4. Walking With Friends Has Even More Stress-Relieving Benefits:
Make your daily walk a group activity for the added stress-relieving benefits of spending time with friends and developing strong social bonds. Social support from friends, family and community members has been shown to improve stress resilience and lowers levels of the stress hormone cortisol. Physical contact with a loved one or pet has also been found to lower blood pressure and decrease cortisol.
5. Walking Boosts Energy And Reduces Fatigue:
More energy and less fatigue? There’s something to lower your stress levels. According to a study, individuals with sedentary lifestyles experienced a significant boost in energy (20 percent) and a 65 percent reduction in fatigue after following exercise programs centered around walking.
Taking regular 20-minute walks have also been found to mitigate fatigue in cancer patients. The patients with moderate to severe fatigue showed a 27 percent decrease in fatigue levels after three months of walking, in addition to a decrease in pain. Routinely walking instead of making you tired because of the physical exertion, after time, the increased vascular flow and toned muscles can reduce the fatigue that you experienced before embarking on a walking-fitness program!
Now in order to monitor your new walking activity, you should be logging and tracking your distance, steps, and depending on what device you choose to do this for you, you can also keep a pretty good track on your heart-rate. Which is especially helpful if you take up walking for your health, besides of walking to keep that stress at a manageable level.
A few monitors and pedometers that fit the bill for a beginner to the walking game that I would recommend is the Garmin Vivosmart Strapless Heart Rate & Activity Tracker , In addition to measuring steps, calories and distance, the Vívosmart HR measures floors climbed with its integrated barometric altimeter. Whether you’re going for a swim or trying out a new boot camp class, it measures your activity intensity with intensity minutes.
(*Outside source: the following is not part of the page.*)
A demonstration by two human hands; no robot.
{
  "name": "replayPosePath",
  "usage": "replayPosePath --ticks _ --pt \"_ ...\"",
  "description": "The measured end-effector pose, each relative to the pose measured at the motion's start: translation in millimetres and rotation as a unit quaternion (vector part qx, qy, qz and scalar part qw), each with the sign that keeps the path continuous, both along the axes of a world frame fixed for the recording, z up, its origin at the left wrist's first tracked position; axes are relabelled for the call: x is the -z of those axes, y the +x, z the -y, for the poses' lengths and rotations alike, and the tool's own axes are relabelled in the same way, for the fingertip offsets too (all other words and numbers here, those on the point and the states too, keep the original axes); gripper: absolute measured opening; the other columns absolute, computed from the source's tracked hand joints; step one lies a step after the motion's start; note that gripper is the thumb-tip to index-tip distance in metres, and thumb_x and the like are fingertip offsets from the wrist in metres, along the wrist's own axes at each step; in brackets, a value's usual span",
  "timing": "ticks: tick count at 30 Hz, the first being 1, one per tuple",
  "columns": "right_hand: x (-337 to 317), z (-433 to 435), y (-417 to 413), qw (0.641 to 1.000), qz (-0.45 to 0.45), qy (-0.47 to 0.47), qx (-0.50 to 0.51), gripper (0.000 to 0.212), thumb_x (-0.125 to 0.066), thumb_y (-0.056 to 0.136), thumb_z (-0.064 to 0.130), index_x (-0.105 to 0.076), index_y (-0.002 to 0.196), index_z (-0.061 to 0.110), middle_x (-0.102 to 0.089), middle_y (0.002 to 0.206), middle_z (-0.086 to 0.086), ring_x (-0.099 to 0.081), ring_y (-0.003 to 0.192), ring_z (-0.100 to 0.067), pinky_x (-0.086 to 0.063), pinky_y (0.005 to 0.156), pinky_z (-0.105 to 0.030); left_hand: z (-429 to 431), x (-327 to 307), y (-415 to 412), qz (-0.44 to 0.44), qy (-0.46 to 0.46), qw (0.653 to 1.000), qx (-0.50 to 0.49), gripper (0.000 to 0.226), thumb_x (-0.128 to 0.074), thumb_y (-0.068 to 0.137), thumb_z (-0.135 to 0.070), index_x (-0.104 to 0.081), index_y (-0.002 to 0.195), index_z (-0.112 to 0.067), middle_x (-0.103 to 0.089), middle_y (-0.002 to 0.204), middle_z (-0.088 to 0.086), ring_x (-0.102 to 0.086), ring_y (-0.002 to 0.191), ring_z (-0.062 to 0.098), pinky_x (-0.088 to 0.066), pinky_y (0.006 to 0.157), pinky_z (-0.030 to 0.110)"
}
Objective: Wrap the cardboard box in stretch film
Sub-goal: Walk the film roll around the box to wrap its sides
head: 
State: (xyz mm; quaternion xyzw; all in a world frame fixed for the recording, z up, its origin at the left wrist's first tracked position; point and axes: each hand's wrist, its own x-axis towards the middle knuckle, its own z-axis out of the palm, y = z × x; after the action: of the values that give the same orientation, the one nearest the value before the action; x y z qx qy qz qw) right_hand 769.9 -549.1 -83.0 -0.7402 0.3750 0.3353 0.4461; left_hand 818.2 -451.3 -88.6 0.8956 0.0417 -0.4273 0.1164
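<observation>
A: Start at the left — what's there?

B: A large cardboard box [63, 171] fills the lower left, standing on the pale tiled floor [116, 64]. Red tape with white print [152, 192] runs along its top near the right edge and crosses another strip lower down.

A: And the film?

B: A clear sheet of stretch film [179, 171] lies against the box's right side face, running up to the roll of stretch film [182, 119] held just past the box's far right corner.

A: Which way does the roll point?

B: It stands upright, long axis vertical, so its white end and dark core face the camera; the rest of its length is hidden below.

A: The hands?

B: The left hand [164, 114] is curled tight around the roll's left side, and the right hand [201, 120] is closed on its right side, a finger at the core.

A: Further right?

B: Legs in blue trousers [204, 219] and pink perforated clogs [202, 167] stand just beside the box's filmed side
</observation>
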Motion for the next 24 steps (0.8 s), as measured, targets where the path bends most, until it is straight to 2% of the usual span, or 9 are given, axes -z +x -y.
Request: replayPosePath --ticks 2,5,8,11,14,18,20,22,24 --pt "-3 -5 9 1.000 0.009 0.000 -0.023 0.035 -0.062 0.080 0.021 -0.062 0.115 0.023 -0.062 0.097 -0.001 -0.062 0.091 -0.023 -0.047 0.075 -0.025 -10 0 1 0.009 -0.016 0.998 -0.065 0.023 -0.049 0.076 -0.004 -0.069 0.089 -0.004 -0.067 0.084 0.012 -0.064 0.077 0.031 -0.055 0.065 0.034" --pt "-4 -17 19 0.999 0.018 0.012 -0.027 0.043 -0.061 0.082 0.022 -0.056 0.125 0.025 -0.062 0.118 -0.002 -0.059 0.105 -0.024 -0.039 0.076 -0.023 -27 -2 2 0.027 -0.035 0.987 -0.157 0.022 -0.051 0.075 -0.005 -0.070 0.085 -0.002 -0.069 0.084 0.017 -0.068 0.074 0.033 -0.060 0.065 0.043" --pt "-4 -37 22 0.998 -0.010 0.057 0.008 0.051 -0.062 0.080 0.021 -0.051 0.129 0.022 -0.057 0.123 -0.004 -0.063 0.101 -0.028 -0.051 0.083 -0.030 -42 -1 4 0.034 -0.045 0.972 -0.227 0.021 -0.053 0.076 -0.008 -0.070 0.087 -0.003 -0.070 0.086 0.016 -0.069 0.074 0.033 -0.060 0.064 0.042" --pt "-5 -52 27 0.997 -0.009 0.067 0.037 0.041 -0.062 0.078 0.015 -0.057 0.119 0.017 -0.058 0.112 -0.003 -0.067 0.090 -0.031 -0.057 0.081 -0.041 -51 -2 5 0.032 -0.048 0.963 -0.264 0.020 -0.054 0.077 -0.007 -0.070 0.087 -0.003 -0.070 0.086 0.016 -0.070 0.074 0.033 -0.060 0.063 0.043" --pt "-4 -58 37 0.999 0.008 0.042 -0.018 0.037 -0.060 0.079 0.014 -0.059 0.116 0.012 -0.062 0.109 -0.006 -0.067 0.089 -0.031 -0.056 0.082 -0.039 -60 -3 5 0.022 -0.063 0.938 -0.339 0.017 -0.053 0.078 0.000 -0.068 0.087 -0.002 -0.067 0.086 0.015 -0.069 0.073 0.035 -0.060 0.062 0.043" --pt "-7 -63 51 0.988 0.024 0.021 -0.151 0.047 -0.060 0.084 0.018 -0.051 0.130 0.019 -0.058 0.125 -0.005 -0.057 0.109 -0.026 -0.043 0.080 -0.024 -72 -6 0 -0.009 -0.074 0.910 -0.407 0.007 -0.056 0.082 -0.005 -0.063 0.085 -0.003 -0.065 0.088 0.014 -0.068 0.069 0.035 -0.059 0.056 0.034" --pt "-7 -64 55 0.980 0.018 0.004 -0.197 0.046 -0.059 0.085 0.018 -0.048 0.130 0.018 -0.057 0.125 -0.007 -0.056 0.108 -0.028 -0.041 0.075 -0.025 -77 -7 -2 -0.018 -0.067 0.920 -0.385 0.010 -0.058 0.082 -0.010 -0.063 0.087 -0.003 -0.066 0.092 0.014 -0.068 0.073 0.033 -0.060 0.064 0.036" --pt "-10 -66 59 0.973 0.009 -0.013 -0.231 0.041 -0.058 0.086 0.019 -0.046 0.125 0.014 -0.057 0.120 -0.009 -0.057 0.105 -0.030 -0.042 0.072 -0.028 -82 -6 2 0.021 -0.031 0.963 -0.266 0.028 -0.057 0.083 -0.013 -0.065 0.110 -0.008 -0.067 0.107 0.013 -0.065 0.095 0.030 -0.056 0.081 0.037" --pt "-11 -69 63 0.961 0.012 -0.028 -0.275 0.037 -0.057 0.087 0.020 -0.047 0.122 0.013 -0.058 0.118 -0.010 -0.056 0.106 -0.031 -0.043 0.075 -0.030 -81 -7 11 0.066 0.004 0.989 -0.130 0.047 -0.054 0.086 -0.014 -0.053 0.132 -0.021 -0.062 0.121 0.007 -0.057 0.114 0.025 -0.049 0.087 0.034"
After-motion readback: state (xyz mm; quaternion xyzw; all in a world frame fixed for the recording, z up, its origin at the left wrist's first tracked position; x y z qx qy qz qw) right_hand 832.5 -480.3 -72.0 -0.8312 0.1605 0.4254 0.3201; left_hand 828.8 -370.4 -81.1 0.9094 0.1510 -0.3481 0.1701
This feature lets you monitor your progress against activity goals recommended by health organizations such as the American Heart Association, U.S. Centers for Disease Control and Prevention and the World Health Organization.
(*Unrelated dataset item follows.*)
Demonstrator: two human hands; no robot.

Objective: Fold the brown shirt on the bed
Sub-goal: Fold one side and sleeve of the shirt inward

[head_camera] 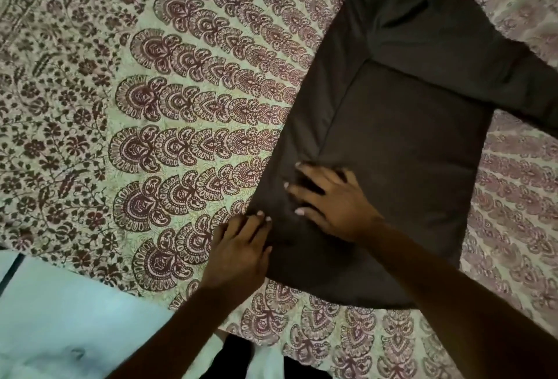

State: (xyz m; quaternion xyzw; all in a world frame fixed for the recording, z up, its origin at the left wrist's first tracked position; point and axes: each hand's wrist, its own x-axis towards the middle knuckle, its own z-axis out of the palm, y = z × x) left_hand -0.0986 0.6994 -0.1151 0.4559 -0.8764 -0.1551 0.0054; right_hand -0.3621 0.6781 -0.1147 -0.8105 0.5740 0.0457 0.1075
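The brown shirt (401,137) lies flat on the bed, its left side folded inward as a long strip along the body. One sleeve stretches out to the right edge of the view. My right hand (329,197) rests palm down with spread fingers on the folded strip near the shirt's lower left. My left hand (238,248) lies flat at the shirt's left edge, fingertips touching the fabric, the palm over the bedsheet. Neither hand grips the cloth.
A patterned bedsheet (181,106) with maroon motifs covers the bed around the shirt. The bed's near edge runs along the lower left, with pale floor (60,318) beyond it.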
Now, this is a great activity monitor that can track just about everything you do on a daily basis, which is why I like it. But, if you're looking to just keep track of your stepping distance, and maybe keep an eye the calories your burning each time you lace up your walking shoes, then the Pedusa PE-771 Pedusa PE-771 Tri-Axis Multi-Function Pocket Pedometer and Clip
is my choice. The Pedusa PE-771 is one of the worlds most respected pedometers for being extremely reliable and accurate. It is ideal to use while hiking, walking, or running, it not only counts your steps, but also the distance you go each time out. And it provides you with the calories your burning each time you take a few steps.
This alone can help you keep that stress level at an acceptable range since you can feel good about yourself for doing something positive about your overall health and mental state!
So, I'm heading out for a mile or two stroll right now, how about YOU?